The patriarch of neoliberalism, the Austrian economist Friedrich Hayek, saw the welfare state as the cradle of fascism. It is an absurd idea, but absurd ideas are precisely a characteristic of neoliberalism. On the note that if told well, they seem very convincing. It is another similarity with religion. For example, Hayek believes that crises are good and necessary to ‘cleanse’ systems. That kind of thinking is playing with fire.

In traditional liberalism and other democratic ideologies, the state takes care of society. According to the neoliberals, society does not exist. “There is no such thing as society,” Thatcher famously said. After all, we are all individuals who have to compete with each other. And if there is no society, then you don’t need an adequately equipped government to make it function properly. “Government is not the solution to our problem; government is the problem,” Ronald Reagan said at his inauguration.

The consequences are known. The government has been so stripped of neoliberal views that it is barely able to respond to crises. As I said, a lot is now being written and debated about the consequences, but I think the interesting thing about the book is that you read how it came to this.

Hayek was not interested in change through the traditional means of establishing a political party. After all, it can be voted down again. He wanted the ideas of neoliberalism to be embraced by as many parties as possible. Therefore, he founded a society to develop and spread the ideas, the Mont Pèlerin Society. Named after a mountain in – never mind – Switzerland. The international association mainly focused on converting (top) officials and scientists, after all they often devise policy.
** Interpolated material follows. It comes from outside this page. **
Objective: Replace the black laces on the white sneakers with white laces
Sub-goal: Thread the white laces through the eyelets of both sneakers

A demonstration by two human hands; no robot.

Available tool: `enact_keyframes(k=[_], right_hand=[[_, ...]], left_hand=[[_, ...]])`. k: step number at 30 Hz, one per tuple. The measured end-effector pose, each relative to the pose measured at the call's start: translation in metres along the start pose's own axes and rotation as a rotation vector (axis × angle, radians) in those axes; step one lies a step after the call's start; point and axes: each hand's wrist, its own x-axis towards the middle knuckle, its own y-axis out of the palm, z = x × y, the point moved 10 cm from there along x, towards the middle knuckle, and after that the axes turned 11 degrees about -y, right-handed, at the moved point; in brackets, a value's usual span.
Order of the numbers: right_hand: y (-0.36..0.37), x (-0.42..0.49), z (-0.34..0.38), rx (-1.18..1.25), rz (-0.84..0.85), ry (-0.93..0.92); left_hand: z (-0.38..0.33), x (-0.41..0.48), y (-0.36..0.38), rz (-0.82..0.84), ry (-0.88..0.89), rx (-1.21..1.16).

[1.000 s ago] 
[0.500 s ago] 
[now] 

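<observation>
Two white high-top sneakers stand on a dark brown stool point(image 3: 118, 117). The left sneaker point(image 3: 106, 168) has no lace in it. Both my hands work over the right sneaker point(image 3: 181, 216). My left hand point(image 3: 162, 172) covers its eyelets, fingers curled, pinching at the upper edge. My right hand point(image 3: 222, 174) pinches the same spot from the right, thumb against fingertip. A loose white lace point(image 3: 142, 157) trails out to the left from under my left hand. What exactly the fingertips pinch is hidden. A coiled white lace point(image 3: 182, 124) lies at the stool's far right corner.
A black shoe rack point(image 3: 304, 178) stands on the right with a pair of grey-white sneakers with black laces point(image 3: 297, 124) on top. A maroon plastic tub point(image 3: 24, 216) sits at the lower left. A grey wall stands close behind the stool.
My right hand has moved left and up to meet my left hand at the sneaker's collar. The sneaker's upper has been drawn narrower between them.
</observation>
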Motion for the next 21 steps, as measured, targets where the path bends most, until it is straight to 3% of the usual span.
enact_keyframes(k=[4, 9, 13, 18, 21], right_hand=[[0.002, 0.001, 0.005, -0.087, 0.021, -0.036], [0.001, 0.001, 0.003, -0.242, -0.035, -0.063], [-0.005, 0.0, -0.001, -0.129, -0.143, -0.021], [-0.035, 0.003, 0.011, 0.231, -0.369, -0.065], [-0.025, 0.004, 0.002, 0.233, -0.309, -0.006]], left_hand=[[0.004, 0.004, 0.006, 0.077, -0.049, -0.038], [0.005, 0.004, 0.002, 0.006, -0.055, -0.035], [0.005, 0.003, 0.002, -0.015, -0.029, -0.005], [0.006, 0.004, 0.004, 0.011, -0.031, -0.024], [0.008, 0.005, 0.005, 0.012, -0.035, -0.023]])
In the Netherlands, the Mont Pèlerin Society succeeded astonishingly well. It was mainly due to the top official in the Ministry of Economy, Frans Rutten, who with a certain fanaticism pushed the neoliberal ideology everywhere. The book does not allow it to be mentioned, but Rutten’s life took a remarkable turn. After his retirement, it became clear that he was a Catholic religious fanatic. He announced the end of time and traveled to a mountain where Mary would appear. He even appeared on TV with it. Completely insane.
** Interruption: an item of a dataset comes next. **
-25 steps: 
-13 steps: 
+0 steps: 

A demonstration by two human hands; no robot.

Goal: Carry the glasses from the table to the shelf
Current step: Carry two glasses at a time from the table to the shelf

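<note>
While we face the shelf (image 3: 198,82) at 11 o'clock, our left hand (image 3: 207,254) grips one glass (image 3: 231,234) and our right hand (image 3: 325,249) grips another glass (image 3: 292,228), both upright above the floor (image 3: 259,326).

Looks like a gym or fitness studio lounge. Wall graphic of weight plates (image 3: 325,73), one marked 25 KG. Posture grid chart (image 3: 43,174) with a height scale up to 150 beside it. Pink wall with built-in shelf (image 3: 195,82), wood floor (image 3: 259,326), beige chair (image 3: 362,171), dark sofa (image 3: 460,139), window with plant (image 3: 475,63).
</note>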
When I read it, I wondered to what extent he was already a madman in his working life. One that is not hampered by reality. Also because he is not the only odd one in the story. For example, Professor Eduard Bomhoff also seems to be an important driver of neoliberalism. How twisted this guy was became clear when he became Minister of Health, Welfare and Sports on behalf of the LPF in the first Balkenende cabinet at the beginning of this century. He even went so far as to argue with his LPF rival Minister Heinsbroek during the funeral of Prince Claus, dragging the cabinet into ruin.

Several notable names appear in the story. For example, Rotterdam professor Wim Couwenberg is a driving force. The book does not mention it, but in the eighties he was the only academic associated with the extreme right-wing Center Party.

Fortuyn was later also a distinct advocate of neoliberalism, the authors show. His criticism of the purple cabinets was not that they were neoliberal, but that they were far too few. Fortuyn wanted to fire as many civil servants as possible and transfer as many tasks as possible to business. He was considered an oddball for most of his life, but after his assassination these ideas were widely embraced in politics. It was called new politics, and everyone had to believe it.

Sometimes you wonder how we got to where we are now, with energy crisis, housing crisis, care crisis, progressive far right and a powerless state. The book outlines this path minutely and thoroughly. I will not attempt to summarize it briefly. It is serious scholarly work and is reticent to judge, but when I finished it I knew: We were listening to idiots.